Aaaaand that brings us up to the present time — five weeks into our relocation, and loving every second of being in Bend. We had a chance to check out Fall Fest our first week here, took Gemma to a pumpkin patch at DD Ranch near Smith Rock, and just cheered on a friend who was racing in the annual Cross Crusade cyclocross series.
Gemma at the pumpkin patch.
Fitting right in with the Bend folk at her first Cross Crusade (just spectating, not racing… yet).
With our house starting to feel like a home, we’re excited to get out and explore more of the neighborhood. You know that feeling of being someplace new and wanting to try all the restaurants, stroll the shops and check out the local events?
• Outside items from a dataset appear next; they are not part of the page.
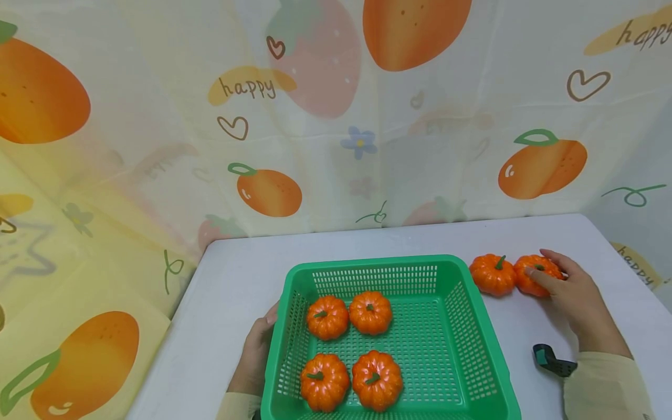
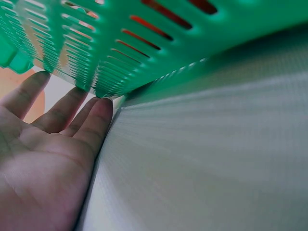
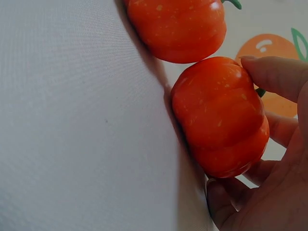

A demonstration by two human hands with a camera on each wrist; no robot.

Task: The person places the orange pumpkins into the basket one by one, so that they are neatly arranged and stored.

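Note:
A green plastic basket with slotted walls stands on the table. Inside it sit several small orange pumpkins, among them one pumpkin near the back and another pumpkin nearer the front. My left hand is at the basket's left side; in the left wrist view its nearly straight fingertips touch the slotted wall. On the table to the right, my right hand grips a pumpkin, thumb over its top and fingers round its side. A second loose pumpkin lies right beside it, to the left.
A small black and green device is by the right sleeve. The white table backs onto a curtain printed with fruit and hearts, which also hangs along the left side.

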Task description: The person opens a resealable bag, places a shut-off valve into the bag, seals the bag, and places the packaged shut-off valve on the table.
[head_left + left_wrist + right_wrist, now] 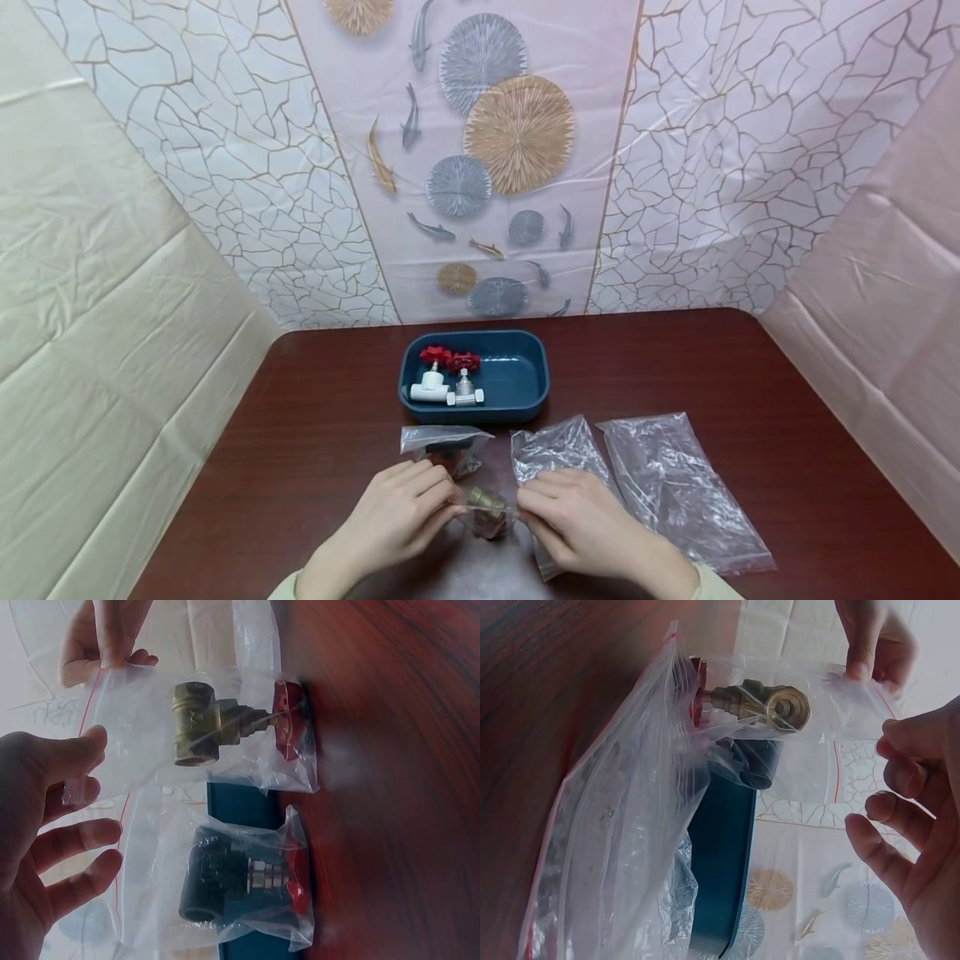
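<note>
From my end: no readable text, brand, number or sign, all three views. I can make out none on the zip bags (pixel 678 483), valves (pixel 466 392), blue tray (pixel 521 383) or patterned backdrop (pixel 519 133).

tray (pixel 517 382) behind bagged valves (pixel 487 503) | loose valves (pixel 432 386) in tray (left end) | two bags (pixel 684 490) right

A dark red-brown table (pixel 300 442) with rounded far corners stands between pale, creased sheets (pixel 112 333) — one on either side. Behind it hangs a printed cloth (pixel 675 167) — panels (pixel 247 167) of crackled gold lines flank a pale pink strip (pixel 412 183) with fish (pixel 380 158) and circles (pixel 519 133).
</note>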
That’s where we’re at right now — the honeymoon phase — and from what we hear, there’s always some kind of festival or fun event happening each week.
We’ve visited quite a few breweries already, and now I know why people in Bend are so active and outdoorsy — it’s far too easy to take down two or three beers a day, every day, when you live here! Beer is like water in this town. Our local gas station offers growler refills (how cool is that?), and one of our favorite breweries, Crux Fermentation Project, is a family-friendly spot that just begs for lazy afternoons on the lawn playing corn hole and drinking IPAs — on a weekday, friends.
Safe to say we’re fitting right in, and loving our new home base. We’re making good progress with organizing our home office (the last room to be unpacked) and as soon as that’s done, I have a load of blog posts to unload on you! Thanks for hanging in there this past month while I got settled in. I’m looking forward to sharing more from our new digs from an entirely new climate zone!
(If you missed my previous post on how and why we decided to make the move, you can read it here.)
Exploring our new backyard. Part of our property is a naturally wild area where deer frequently roam.